Conquering Dzukou Valley! — Michelle Sumi Hesso
Hosting my friends – Anoosha from Mumbai and Trilokesh from Chennai – visiting Nagaland for the first time for the Hornbill Festival, 2014; I had planned a daily itinerary for their stay and a trek to Dzukou Valley was one of them. Although I hail from the state of Nagaland, I had never trekked to Dzukou myself, and took this as an opportunity to do something new with my friends.
Even as the plan for this trek was being discussed, I had no idea how to get there and how to plan this trek! So I got in touch with Rohan from The India Trail, who was extremely helpful (of course), and he arranged for one of their guides to accompany us. Initial communication with the guide was established and the much-awaited trek was scheduled for the 6th of December, 2014. The guide had advised us to opt for a gypsy for the trek as the initial distance had to be covered on a vehicle till Viswema Village.

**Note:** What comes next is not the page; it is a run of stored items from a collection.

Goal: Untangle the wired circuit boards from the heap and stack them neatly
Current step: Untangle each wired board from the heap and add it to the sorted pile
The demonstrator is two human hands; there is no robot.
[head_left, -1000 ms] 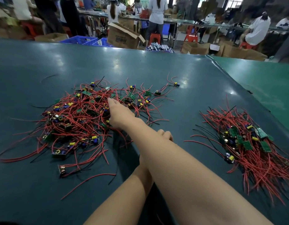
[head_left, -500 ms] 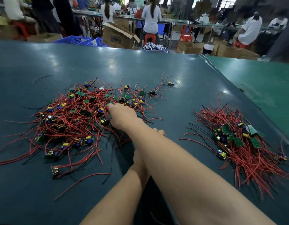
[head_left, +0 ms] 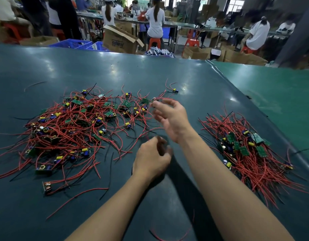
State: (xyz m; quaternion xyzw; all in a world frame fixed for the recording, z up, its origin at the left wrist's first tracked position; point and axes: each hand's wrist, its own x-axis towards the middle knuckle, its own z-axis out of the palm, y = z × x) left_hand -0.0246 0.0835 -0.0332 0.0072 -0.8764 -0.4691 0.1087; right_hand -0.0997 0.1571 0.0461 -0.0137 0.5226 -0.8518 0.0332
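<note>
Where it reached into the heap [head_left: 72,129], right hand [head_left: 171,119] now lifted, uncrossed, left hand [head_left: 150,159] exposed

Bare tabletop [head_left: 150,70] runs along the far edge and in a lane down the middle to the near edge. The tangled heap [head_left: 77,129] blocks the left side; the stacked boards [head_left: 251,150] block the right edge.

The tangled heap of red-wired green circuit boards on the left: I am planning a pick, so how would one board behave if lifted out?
The tangled heap of red-wired green circuit boards looks interlaced, so a lifted board would probably drag neighbours along. Its thin red wires curve loosely, so they are likely floppy. The boards look small, so probably light.
</note>
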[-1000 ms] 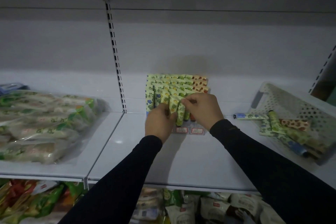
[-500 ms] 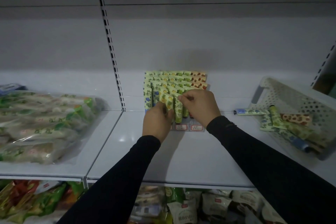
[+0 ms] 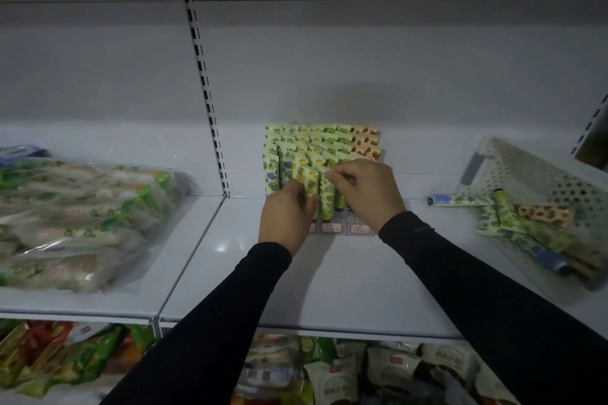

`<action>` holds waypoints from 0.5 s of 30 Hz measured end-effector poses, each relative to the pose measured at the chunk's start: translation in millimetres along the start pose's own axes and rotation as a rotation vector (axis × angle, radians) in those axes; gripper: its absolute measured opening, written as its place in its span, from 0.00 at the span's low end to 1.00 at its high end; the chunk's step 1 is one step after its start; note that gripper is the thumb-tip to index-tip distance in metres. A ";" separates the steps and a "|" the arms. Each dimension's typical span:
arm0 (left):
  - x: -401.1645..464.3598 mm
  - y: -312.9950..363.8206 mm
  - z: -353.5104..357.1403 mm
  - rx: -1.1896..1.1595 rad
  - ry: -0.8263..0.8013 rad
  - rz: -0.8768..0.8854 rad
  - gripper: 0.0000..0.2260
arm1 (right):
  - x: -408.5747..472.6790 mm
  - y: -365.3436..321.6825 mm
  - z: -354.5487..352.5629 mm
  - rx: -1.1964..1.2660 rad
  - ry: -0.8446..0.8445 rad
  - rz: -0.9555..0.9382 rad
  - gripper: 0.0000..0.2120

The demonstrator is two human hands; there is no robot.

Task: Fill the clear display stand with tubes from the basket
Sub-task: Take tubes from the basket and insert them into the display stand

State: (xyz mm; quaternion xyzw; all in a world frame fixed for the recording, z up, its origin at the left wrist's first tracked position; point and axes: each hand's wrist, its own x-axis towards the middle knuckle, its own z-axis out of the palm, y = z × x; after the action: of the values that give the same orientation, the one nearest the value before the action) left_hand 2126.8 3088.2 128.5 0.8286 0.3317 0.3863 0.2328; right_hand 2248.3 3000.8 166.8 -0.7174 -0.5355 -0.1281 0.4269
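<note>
You are pinching a front-row tube in the display stand w/ right hand; left hand is closing on its neighbour. Pressing too hard risks tipping the packed rows behind the stand's front edge.

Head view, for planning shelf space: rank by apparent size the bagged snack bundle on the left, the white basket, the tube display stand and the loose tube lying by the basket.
1. Bagged snack bundle
2. White basket, cut off at the frame edge, so this rank is unsure
3. Tube display stand, partly hidden by the hands
4. Loose tube
</note>
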 end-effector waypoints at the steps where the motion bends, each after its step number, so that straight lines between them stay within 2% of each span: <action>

On the morning of 6th December, we woke up at 5:00 am, prepared a meal and packed it for the trek later. As advised, we carried sufficient supply of food, water, some emergency medicines and glucose. In the midst of getting ready, we were running a little late and the guide called to confirm the trek (which was actually very sweet). Finally, we moved out of the house by 5:45 am. As communicated, the guide was already waiting for us at the Kisama Heritage village gate and once we picked him up, we were on our way to explore the valley.
Once at Viswema, we got our stuff and began the climb. Let me warn you that I felt that the initial 1 km is the most difficult! The sudden change in altitude could very well pose a problem for people with weak respiratory systems. We had to stop after every few steps to catch our breath and it took a good 1 hour, or little more to cover it. The steps are made by roughly laid stones and one has to be careful; I would recommend wearing shoes with a good grip, a backpack to have your hands free for support and a walking stick, if really necessary. But, once we reached the top after the grueling 1 km climb, the view just made up for it!
And there’s us spoiling the view.
After a good rest to catch our breath, hydration and lots of photos, we began the trek for the base camp which was about 5 kms away. And this was a lot easier than the first 1 km because the surface was relatively more even. The trek to base camp was covered in about 2 and a half hours and there we met some other trekkers too. Though the day was very sunny, the wind blowing was quite cold and consequently one should be properly dressed; preferably light but warm clothes. Personally, I would recommend a good sunscreen as well, because one tends to forget about burns due to the cold weather. Also, when trekking, don’t forget to stop, enjoy the view and take photographs for the travel diaries.
The perks of trekking early morning was getting hold of frozen thread-like dewdrops
Once at the base camp, we all sat down for our lunch that we had carried along with us. Although there is a ‘shop’ at the base camp, there really was nothing of use available so it is advisable to carry sufficient supply of food and water, and whatever else you might need. The base camp is a quaint little cottage and though it is sadly vandalized, the view of the valley from there is amazing!
The base camp
Feeling accomplished: outside the base camp
From the base camp, one can also walk to the helipad for a better view of the valley, which is breath taking, I must say.
Trilokesh and Kevi, our guide
The hike back was a lot easier and since the trek is a sort of a whole day affair, it is better to start early and return before sunset.
All in all, the whole experience of the trek to Dzukou Valley was amazing!
And a big thank you to Rohan for arranging this for us! We look forward to conquering the other hills in the near future with The India Trail!